| Description of the task |
From the data below, return only the lines from the one with "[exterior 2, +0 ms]" through the one with "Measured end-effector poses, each", exact and inclusive, with pictures left out.

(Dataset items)

▼

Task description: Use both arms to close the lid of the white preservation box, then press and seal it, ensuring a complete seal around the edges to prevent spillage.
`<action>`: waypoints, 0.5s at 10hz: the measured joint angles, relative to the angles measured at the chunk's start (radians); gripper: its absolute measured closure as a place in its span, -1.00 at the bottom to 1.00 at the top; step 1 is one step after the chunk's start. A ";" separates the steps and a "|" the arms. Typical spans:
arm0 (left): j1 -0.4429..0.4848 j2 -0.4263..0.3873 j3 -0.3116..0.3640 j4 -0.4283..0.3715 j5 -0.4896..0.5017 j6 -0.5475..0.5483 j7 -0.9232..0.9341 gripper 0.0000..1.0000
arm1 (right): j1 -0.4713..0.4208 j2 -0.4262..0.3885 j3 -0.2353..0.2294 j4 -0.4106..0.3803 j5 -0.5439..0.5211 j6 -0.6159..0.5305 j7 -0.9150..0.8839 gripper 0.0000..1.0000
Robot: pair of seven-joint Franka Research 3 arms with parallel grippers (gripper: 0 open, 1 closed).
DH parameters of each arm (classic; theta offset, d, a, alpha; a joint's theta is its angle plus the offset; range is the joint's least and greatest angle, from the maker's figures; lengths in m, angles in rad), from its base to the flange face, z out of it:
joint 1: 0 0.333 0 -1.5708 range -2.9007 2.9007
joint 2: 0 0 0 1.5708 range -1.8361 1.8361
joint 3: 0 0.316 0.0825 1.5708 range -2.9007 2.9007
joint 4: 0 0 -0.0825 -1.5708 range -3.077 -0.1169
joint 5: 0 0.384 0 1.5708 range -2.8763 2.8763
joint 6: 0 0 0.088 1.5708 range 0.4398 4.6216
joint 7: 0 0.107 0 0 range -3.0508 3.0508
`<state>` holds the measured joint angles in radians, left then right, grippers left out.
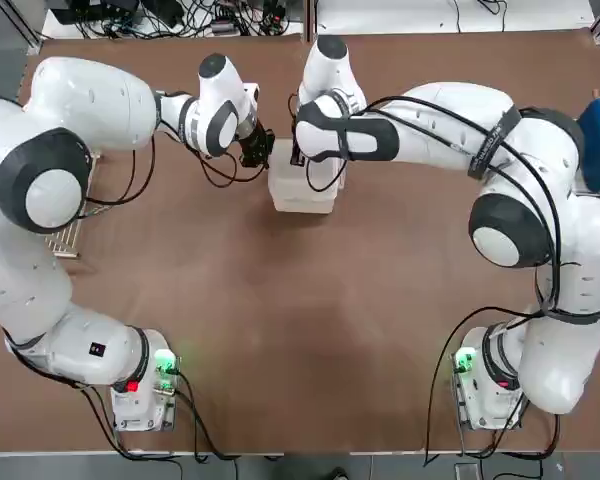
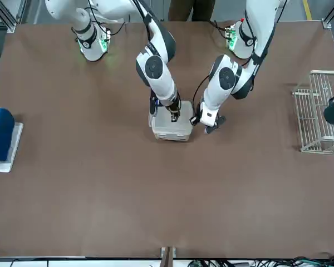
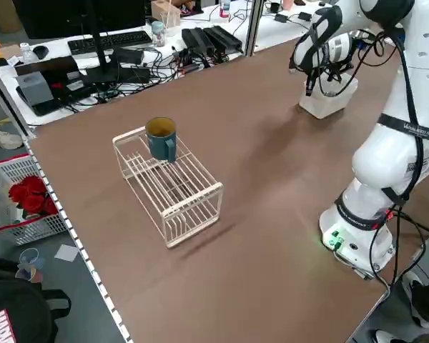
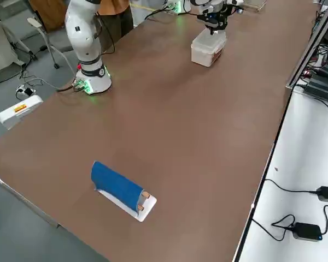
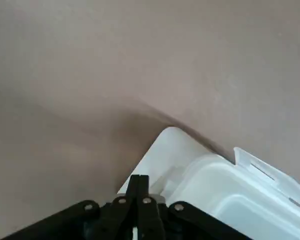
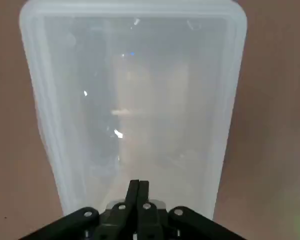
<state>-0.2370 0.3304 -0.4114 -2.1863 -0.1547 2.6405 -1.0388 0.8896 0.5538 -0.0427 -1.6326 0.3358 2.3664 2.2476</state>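
1. Two arms over the brown table [image 1: 300, 330], both reaching to the upper centre of the top view.
2. White preservation box [image 1: 302, 190] just above the middle of that view, lid [image 6: 132, 105] down flat over it; same box [image 2: 171, 127] a little above centre in the front view.
3. Right gripper [image 2: 175, 117] pointing down onto the lid near one end, fingers clenched together, nothing between them; in the right wrist view, closed fingertips [image 6: 138, 187] against the translucent lid surface.
4. Left gripper [image 1: 256, 148] at the box's left edge in the top view, jaws likewise clenched and empty; in the left wrist view, fingertips [image 5: 138, 182] by a rounded corner of the rim [image 5: 162, 150].
5. Wire rack [image 3: 170, 182] with a blue mug [image 3: 161, 137] on top, centre left in the left side view, well apart from the box.
6. Blue roll [image 4: 116, 185] on a white base, lower left in the right side view.
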 joint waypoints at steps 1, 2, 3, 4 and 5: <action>0.000 0.000 0.000 0.000 0.000 0.000 -0.001 0.98 | 0.000 0.000 0.000 0.000 0.000 0.000 0.000 0.95; 0.000 0.000 0.000 0.000 0.000 0.000 -0.003 0.98 | 0.000 0.000 0.000 0.000 0.000 0.000 0.000 0.95; -0.001 0.000 0.000 0.000 0.000 0.001 -0.004 0.98 | 0.000 0.000 0.000 0.000 0.000 0.000 0.000 0.95; -0.001 0.000 0.000 0.000 0.000 0.002 -0.007 0.98 | 0.000 0.000 0.000 0.000 0.000 0.000 0.000 0.95; -0.002 0.000 0.000 0.000 0.000 0.002 -0.014 0.98 | 0.000 0.000 0.000 0.000 0.000 0.000 0.000 0.95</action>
<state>-0.2389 0.3306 -0.4113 -2.1866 -0.1547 2.6429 -1.0528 0.8896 0.5538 -0.0427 -1.6326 0.3358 2.3664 2.2480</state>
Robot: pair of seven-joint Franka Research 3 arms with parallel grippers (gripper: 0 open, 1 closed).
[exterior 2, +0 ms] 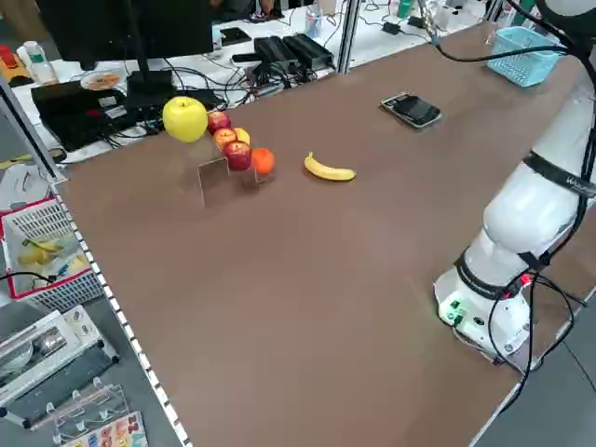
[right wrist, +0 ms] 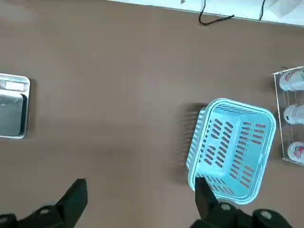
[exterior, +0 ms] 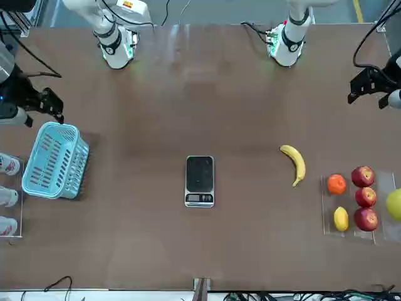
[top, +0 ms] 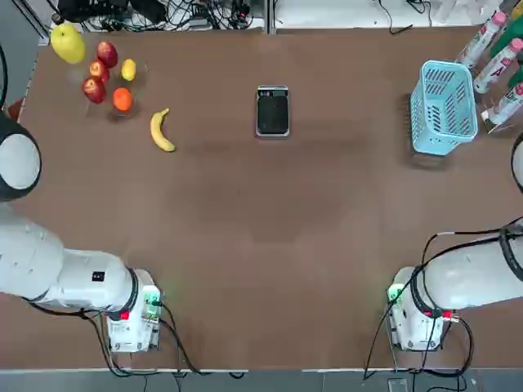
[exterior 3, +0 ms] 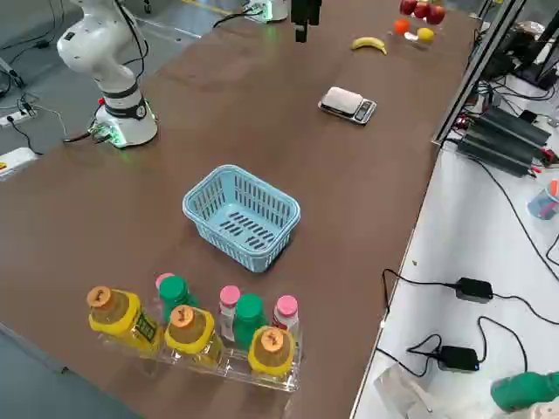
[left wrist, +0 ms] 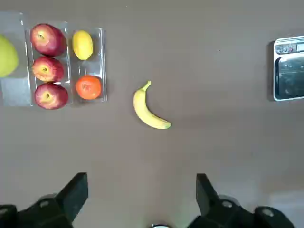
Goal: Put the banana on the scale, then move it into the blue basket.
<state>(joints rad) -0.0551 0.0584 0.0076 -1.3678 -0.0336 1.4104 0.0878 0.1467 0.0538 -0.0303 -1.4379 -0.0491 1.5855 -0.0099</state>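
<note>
A curved yellow banana [top: 161, 131] with a darker stem tip is seen lying on the matte brown counter [top: 270, 229], between a clear tray of fruit [top: 110, 80] and the scale [top: 272, 110]. The scale is flat and rectangular, with a glossy dark top and silver rim. The light blue basket [top: 443, 107], slotted plastic, is tipped on the far right, beside bottles [top: 494, 61] cut off at the edge. Left end effector [left wrist: 141, 199] and right end effector [right wrist: 141, 202] are held high with fingers apart, empty, fingertips only partly shown.
</note>
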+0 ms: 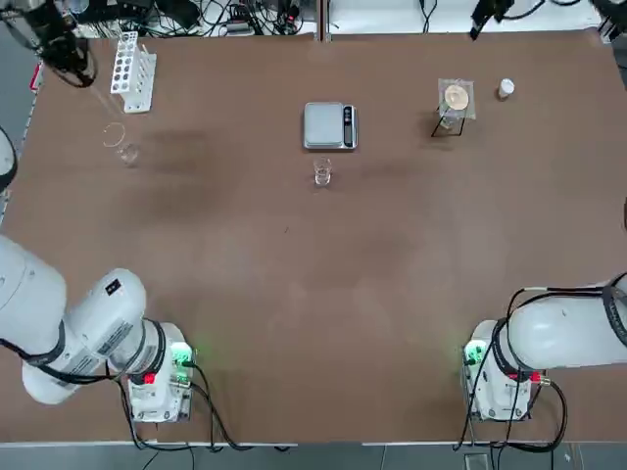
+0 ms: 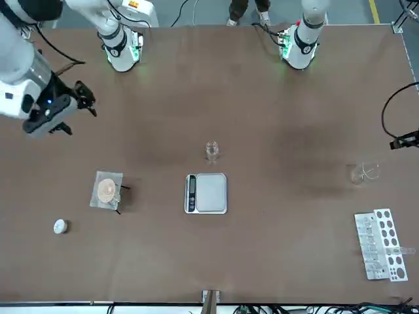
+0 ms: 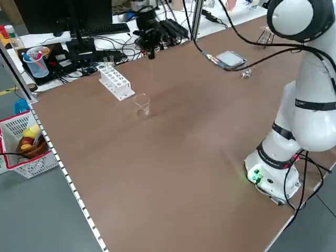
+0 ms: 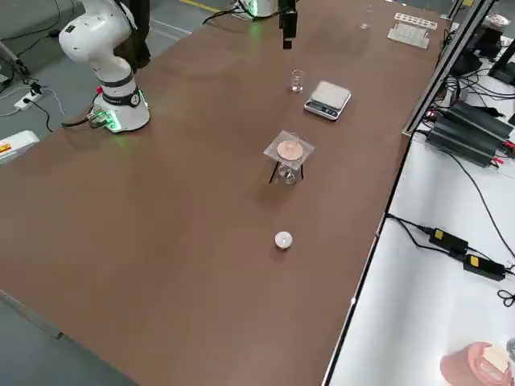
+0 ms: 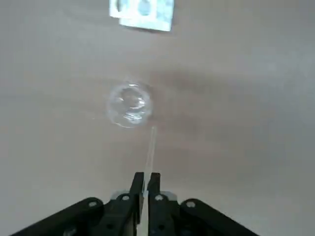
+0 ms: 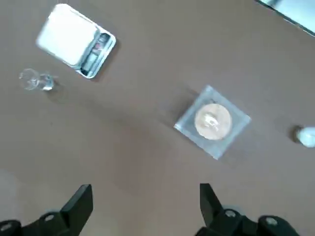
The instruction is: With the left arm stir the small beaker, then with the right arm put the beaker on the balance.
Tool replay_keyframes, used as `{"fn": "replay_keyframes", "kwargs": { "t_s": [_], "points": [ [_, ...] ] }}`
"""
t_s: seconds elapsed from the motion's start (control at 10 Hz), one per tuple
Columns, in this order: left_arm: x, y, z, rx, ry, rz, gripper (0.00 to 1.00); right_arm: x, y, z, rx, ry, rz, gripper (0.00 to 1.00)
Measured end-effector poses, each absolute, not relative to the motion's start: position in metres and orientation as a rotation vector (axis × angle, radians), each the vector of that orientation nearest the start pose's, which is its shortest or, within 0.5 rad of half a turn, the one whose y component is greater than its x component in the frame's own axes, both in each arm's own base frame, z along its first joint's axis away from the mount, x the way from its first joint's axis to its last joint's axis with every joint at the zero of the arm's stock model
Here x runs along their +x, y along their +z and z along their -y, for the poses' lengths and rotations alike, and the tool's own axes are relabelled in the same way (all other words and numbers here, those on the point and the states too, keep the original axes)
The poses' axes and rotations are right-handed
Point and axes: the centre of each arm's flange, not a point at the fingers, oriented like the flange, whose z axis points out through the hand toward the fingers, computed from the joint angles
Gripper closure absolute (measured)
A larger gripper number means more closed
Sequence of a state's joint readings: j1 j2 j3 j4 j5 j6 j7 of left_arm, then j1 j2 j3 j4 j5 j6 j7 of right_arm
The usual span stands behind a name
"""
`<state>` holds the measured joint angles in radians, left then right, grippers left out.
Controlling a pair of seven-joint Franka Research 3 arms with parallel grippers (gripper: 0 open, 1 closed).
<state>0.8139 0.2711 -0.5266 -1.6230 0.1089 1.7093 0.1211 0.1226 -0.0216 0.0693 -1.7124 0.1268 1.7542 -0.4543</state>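
The small beaker stands upright in the middle of the table, just on the robot's side of the balance, whose plate is bare. My left gripper hovers at the far left back corner, shut on a thin clear glass rod. The rod's tip ends beside the rim of a larger spouted glass vessel. My right gripper hangs open and high over the right part of the table, holding nothing. From there the small beaker and the balance lie well apart from it.
A white test tube rack stands at the back left, beyond the spouted vessel. A clear stand with a tan disc and a small white cap sit at the back right. Both arm bases occupy the near edge.
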Motion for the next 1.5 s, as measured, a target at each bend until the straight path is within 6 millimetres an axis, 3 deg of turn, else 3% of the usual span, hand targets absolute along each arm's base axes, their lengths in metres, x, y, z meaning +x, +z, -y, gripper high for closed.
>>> {"fn": "replay_keyframes", "kwargs": {
  "t_s": [0.2,0.3,0.6,0.9,1.1,1.3,1.5],
  "points": [
    [0.566,0.45,-0.261,-3.212,0.201,0.208,0.93,0.552,0.554,-0.149,-2.774,-0.223,1.114,0.04],
    [0.565,0.438,-0.271,-3.224,0.197,0.204,0.93,0.551,0.539,-0.162,-2.719,-0.269,1.198,0.04],
    [0.573,0.418,-0.265,-3.248,0.21,0.18,0.93,0.546,0.508,-0.188,-2.567,-0.408,1.338,0.04],
    [0.577,0.4,-0.267,-3.263,0.2,0.174,0.93,0.532,0.478,-0.229,-2.492,-0.518,1.323,0.05],
    [0.58,0.377,-0.269,-3.286,0.218,0.172,0.93,0.533,0.454,-0.252,-2.444,-0.588,1.293,0.05],
    [0.582,0.352,-0.271,-3.315,0.248,0.159,0.93,0.532,0.417,-0.261,-2.367,-0.651,1.294,0.05],
    [0.584,0.336,-0.273,-3.332,0.247,0.153,0.93,0.526,0.397,-0.26,-2.246,-0.707,1.3,0.05]
  ]
}}
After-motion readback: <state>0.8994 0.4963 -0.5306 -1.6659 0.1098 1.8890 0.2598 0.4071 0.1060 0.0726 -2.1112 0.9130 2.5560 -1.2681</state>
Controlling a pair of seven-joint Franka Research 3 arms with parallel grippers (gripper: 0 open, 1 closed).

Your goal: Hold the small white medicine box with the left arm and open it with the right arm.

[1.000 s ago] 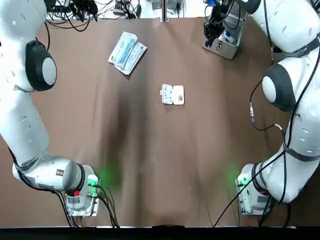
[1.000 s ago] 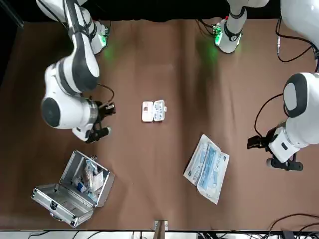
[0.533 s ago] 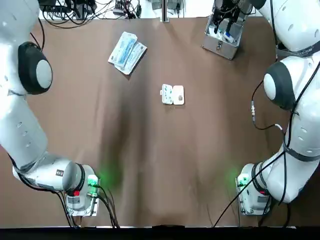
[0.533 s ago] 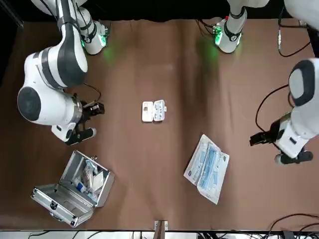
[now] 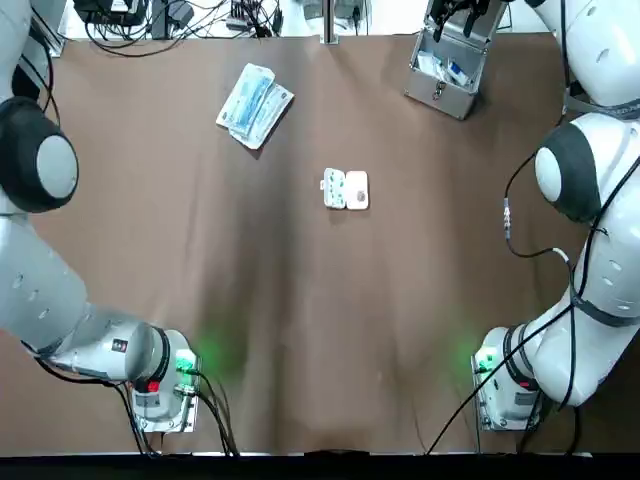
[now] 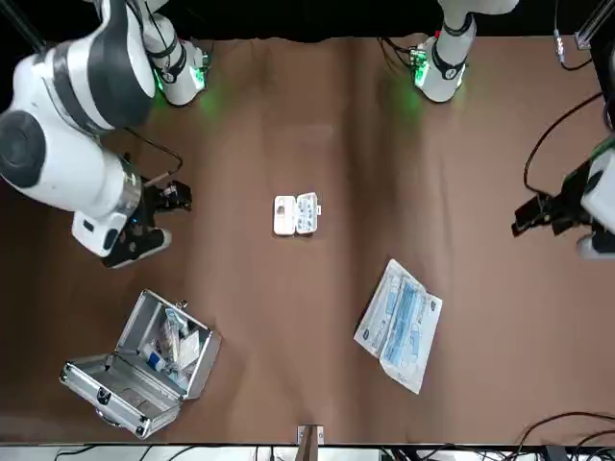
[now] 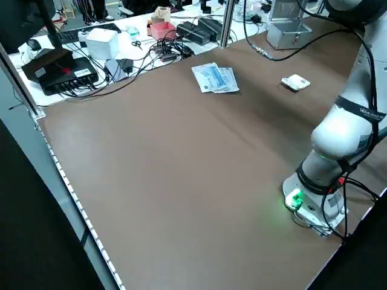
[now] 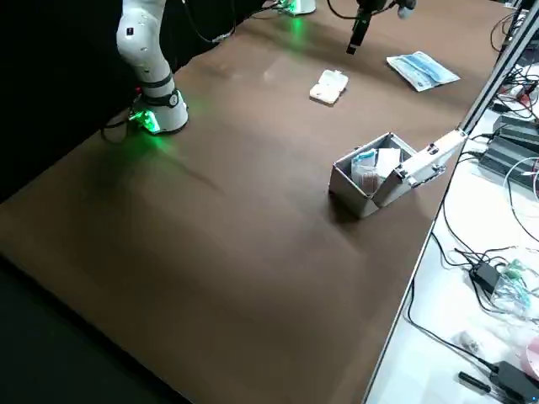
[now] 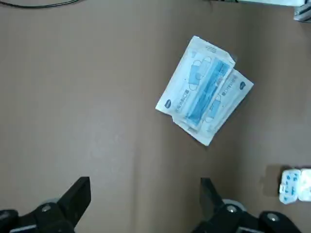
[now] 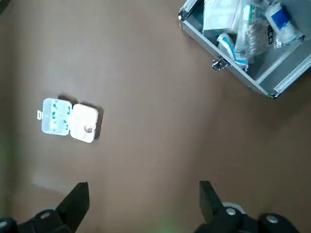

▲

| Written reply |
[exterior 2, +0 ms] 
[right wrist, +0 ms] 
[exterior, +0 ms] 
[top, +0 ms] 
[exterior 3, +0 ms] 
[left wrist, +0 ms] 
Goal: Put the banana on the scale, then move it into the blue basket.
<state>(joints rad) -0.0551 0.0584 0.0076 -1.3678 -0.0336 1.4104 0.0878 0.1467 0.0538 -0.0303 -1.4379 -0.0491 1.5855 -0.0099</state>
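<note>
A curved yellow banana [top: 161, 131] with a darker stem tip is seen lying on the matte brown counter [top: 270, 229], between a clear tray of fruit [top: 110, 80] and the scale [top: 272, 110]. The scale is flat and rectangular, with a glossy dark top and silver rim. The light blue basket [top: 443, 107], slotted plastic, is tipped on the far right, beside bottles [top: 494, 61] cut off at the edge. Left end effector [left wrist: 141, 199] and right end effector [right wrist: 141, 202] are held high with fingers apart, empty, fingertips only partly shown.
</note>
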+0 ms: 
+0 ms: 
+0 ms: 
+0 ms: 
+0 ms: 
+0 ms: 
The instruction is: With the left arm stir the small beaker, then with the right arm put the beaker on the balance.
Tool replay_keyframes, used as `{"fn": "replay_keyframes", "kwargs": { "t_s": [_], "points": [ [_, ...] ] }}`
"""
t_s: seconds elapsed from the motion's start (control at 10 Hz), one per tuple
Columns, in this order: left_arm: x, y, z, rx, ry, rz, gripper (0.00 to 1.00); right_arm: x, y, z, rx, ry, rz, gripper (0.00 to 1.00)
Measured end-effector poses, each absolute, not relative to the motion's start: position in metres and orientation as a rotation vector (axis × angle, radians), each the vector of that orientation nearest the start pose's, which is its shortest or, within 0.5 rad of half a turn, the one whose y component is greater than its x component in the frame's own axes, both in each arm's own base frame, z along its first joint's axis away from the mount, x the way from its first joint's axis to its last joint's axis with every joint at the zero of the arm's stock model

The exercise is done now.